De la politique, de l’obéissance et de l’autorité

J’ai lu récemment Cher pays de notre enfance d’Étienne Davodeau et Benoît Collombat. C’est un documentaire en BD qui parle de politique. J’en avais parlé au club lecture de la bib où je travaille, j’avais souligné qu’il fallait réinvestir le champ du politique.

à l’école, à la MJC, à la maison de la culture, dans les discussions, au travail … On ne doit pas parler de politique. Ce n’est pas le sujet. Ce n’est pas le moment. Il n’y a jamais de temps pour ça.

à l’école on demande à l’enfant de se taire. S’ils parlent ils sont punis. L’adulte veut prouver qu’il sait gérer un groupe d’enfant, qu’il a de l’autorité.

Une fois dans un spectacle, un prof a gueulé sur un enfant qui faisait du bruit. Je n’ai pas entendu l’enfant. Je l’ai entendu elle. C’est elle qui dérangeait.

On demande à l’enfant de se taire à l’école, sa parole n’est pas le bienvenue, ou alors pour légitimé l’autorité de l’adulte : j’ai été délégué de classe : le conseil de classe est un simulacre de démocratie.

J’ai été animateur en colo, c’était trogénalisimementkooldelamortkitue. J’ai été animateur en périscolaire. Ce fut horrible. Je me suis retrouvé à faire ce qu’on m’avait fait enfant : me considérer comme un élément d’un groupe, donc d’une entité, donc un morceau d’une chose qui n’était pas moi. On m’a reproché un manque d’autorité. Le vrai mot aurait été autoritarisme et non écoute (respect ?) de l’enfant. On m’a reproché de ne pas être ce qu’on attendait d’un homme. Je devais me faire violence pour être violent ? Non. Je suis parti. Pas de non-dit : oui, j’ai culpabilisé, je me suis cru lâche. Ouf ce sentiment est très vite parti.

… Des fois on se rend compte bien plus tard de certaines choses qui vont pas …

Au collège, les valeurs enseignées étaient la violence et la loi du plus fort.
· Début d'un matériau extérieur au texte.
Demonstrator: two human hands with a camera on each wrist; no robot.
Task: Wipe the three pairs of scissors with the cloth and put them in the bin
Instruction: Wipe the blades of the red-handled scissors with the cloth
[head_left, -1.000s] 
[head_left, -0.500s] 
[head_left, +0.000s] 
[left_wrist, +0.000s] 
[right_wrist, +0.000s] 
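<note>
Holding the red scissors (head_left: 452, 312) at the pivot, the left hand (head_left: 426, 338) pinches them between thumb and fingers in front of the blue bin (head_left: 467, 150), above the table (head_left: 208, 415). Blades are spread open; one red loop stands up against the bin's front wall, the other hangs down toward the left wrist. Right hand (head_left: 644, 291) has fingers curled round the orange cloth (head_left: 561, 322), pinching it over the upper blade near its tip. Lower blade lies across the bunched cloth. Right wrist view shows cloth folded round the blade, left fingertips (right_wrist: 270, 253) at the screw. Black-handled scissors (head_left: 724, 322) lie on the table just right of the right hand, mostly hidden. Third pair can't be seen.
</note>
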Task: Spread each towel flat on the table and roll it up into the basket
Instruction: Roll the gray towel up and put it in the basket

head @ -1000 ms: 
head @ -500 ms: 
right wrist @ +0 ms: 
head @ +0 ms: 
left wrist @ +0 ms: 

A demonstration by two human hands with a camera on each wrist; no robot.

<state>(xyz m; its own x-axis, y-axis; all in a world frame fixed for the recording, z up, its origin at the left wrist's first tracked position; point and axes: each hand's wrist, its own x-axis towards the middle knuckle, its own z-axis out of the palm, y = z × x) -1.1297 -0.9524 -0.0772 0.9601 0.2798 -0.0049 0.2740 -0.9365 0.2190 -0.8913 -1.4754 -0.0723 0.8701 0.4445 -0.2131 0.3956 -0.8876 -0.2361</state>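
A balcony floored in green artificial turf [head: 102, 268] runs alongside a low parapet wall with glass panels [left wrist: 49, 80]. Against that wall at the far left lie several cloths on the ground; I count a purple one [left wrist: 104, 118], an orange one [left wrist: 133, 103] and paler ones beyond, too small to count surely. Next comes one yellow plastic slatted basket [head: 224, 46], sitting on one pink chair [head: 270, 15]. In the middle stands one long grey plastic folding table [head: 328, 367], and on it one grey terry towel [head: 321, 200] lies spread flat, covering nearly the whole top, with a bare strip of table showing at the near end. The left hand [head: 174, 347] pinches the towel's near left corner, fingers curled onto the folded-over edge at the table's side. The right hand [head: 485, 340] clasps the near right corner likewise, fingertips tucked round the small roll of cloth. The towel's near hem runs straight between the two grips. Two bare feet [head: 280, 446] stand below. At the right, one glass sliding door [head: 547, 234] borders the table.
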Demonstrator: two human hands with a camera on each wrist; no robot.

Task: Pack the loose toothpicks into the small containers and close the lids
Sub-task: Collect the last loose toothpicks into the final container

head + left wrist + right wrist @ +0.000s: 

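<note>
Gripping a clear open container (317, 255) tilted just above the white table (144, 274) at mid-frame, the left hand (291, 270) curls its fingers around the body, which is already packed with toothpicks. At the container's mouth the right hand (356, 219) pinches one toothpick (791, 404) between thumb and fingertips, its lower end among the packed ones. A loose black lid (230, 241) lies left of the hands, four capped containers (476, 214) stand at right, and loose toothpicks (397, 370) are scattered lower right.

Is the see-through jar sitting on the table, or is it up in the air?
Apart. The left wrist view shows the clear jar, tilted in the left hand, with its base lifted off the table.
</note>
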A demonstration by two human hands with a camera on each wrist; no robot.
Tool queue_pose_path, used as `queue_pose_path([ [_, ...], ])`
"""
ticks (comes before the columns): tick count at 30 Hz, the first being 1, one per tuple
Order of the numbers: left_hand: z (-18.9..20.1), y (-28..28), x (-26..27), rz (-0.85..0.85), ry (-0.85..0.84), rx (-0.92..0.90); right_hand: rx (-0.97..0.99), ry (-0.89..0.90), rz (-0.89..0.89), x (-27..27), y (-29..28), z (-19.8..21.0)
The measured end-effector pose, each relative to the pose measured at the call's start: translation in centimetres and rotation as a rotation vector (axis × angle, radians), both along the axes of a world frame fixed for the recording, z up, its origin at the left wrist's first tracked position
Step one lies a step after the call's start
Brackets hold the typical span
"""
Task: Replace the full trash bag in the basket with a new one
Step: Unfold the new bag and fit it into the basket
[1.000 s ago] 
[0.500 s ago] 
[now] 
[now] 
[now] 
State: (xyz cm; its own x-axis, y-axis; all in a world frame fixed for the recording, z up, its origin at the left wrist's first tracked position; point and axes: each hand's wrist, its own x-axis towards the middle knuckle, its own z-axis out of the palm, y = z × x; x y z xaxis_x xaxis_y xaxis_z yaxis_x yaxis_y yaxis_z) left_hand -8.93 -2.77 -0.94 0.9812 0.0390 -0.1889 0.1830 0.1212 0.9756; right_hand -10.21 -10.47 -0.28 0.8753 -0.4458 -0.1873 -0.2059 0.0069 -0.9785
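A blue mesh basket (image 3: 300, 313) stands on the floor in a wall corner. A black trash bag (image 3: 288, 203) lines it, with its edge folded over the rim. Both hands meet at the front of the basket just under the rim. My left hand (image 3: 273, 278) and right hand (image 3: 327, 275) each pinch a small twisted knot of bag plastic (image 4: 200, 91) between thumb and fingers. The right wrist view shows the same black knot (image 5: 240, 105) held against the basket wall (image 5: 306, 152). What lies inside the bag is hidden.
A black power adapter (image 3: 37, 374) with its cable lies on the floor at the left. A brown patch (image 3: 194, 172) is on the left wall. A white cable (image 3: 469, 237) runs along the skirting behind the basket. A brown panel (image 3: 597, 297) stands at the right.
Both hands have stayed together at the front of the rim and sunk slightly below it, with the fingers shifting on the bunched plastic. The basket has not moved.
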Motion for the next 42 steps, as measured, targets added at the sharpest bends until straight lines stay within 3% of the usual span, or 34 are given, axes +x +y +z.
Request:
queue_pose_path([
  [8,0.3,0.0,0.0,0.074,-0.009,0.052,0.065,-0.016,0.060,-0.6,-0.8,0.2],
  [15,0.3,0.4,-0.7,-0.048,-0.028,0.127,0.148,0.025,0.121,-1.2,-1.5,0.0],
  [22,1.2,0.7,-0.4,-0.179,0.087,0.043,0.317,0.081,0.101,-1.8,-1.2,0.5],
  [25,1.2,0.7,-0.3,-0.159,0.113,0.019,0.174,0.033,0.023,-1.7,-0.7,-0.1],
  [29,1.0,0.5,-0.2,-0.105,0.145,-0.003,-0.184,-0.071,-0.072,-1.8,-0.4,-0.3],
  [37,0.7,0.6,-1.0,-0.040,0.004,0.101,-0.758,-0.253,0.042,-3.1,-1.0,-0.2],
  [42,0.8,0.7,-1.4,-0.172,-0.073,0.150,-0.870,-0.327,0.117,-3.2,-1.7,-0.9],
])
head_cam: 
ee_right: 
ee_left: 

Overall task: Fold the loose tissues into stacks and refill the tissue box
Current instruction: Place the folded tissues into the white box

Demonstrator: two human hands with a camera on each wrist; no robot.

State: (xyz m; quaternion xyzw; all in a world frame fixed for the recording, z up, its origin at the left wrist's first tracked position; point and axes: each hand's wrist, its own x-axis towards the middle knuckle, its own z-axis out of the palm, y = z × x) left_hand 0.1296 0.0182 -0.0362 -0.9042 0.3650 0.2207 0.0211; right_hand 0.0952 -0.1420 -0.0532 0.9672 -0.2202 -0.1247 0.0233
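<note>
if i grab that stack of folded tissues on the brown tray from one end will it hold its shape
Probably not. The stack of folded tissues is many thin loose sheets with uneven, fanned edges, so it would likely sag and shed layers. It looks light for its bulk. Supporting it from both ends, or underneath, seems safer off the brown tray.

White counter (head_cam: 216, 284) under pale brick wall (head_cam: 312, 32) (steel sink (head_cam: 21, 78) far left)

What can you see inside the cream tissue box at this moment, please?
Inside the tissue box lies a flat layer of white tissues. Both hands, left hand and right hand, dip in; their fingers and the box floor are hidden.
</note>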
Les surveillants avaient des pratiques humiliantes que j’ai failli reproduire au périscolaire.

D’ailleurs la conception même des bâtiments favorisaient la violence : bureau des pions surélevé, eux assis regardant vers le bas, moi debout regardant vers le haut et ne les voyant que leurs cheveux. Eux ne me voyaient pas, il fallait qu’ils penchent le buste en avant pour me surplomber.

En quatrième j’avais un prof de techno remplaçant, lors de ces cours, comme il n’y avait pas assez d’ordinateurs, une moitié devait y aller, l’autre moitié devait attendre. Interdit de sauvegarder. C’était noté. Ce temps n’était pas modéré. C’était la loi du plus fort, du plus rapide, du plus salaud pour arriver en premier aux ordinateurs.

Une pionne hurlait pour avoir le silence complet en heure de permanence avec 50 élèves. Sinon punition à un élève au hasard.

L’adulte façonne un enfant futur obéisseur résigné.

Et maintenant on déplore le manque d’intérêt des gens pour la chose publique ? On déplore le manque d’engagement, la méfiance et l’obéissance à l’autorité ?

Bon, maintenant je bosse dans le métier que je voulais faire : bibliothécaire. où je travaille à la fois dans la médiation culturelle et où mon travail est avant tout social. D’ailleurs, je pense que les métiers de la culture font parti du champs du travail social. Nous avons les mêmes objectifs d’intégration, de droit à la différence, d’émancipation et d’éducation populaire.

à moi dans mon métier de ne pas reproduire ce que j’ai subi de ne pas avoir honte de mes valeurs, peur de mes craintes.